Friday, August 31, 2007

Naked by David Sedaris

A few years back I caught David Sedaris on The Late Show. Letterman asked him if he would like to read an excerpt from his then-current book, Me Talk Pretty One Day. It was the first ever reading on The Late Show. I forget the passage that Sedaris read, but I remember thinking that it was really funny and deciding that I would read the book. From there I hopped around his bibliography, with no particular design or order.

While I remember enjoying Me Talk Pretty One Day – it was good enough to make me want to read more by Sedaris – it is not my favorite of his. Naked and Dress Your Family in Corduroy and Denim are vying for that position. Invariably, the essays that I find the most enjoyable are the ones that involve Sedaris childhood, and as a logical extension, his family. And essays of this nature are in abundance in both Naked and Dress Your Family. The interaction between young Sedaris and his siblings, especially Amy and Lisa, never fails to make me laugh.

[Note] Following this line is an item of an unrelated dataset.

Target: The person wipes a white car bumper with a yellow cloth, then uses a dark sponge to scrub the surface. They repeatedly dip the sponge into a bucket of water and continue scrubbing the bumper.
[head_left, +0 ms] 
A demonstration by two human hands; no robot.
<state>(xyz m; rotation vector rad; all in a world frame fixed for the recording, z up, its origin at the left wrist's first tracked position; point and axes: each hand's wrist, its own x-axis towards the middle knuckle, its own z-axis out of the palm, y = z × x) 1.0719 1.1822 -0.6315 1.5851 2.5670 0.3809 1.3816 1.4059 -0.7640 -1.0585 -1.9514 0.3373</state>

In the essay “True Detective”, Sedaris describes how his mom and his older sister, Lisa, would watch detective shows on TV and then try to put what they had learned from these boobtube gumshoes to use, attempting to solve real crimes they came across in the local paper. “‘We know that the girl was held at knifepoint on the second floor of her house,’ Lisa said, tapping the pencil against her forehead. ‘So probably the person who robbed her was…not in a…wheelchair.’” Sedaris describes the fictional detective world that his sister and mother were so enamored with as, “a world of obvious suspects. Looking for the axe murderer? Try the emotionally disturbed lumberjack loitering near the tool shed behind the victim’s house. Who kidnapped the guidance counselor? Perhaps it’s the thirty-year-old tenth-grader with the gym bag full of bloody rope.”

Although I find Sedaris’ essays hilarious, I would not necessarily describe them as laugh-out-loud funny. There is a difference between Sedaris’ writing and that of Michael J. Nelson, and even Paul Feig. The humor in Sedaris’ essays builds slowly. Sedaris doesn’t rely on jokes or oneliners, but rather uses his cunning wit and vocabulary to describe the situations that he gets himself into. “Painfully humorous” is an apt way to describe his style. Sedaris mines humor in fairly serious situations such as, a horribly racist speech given by one of his grade school teachers when it was announced that their school would be integrated, a prostitute being beaten up a few days before Christmas, and even his mother’s death.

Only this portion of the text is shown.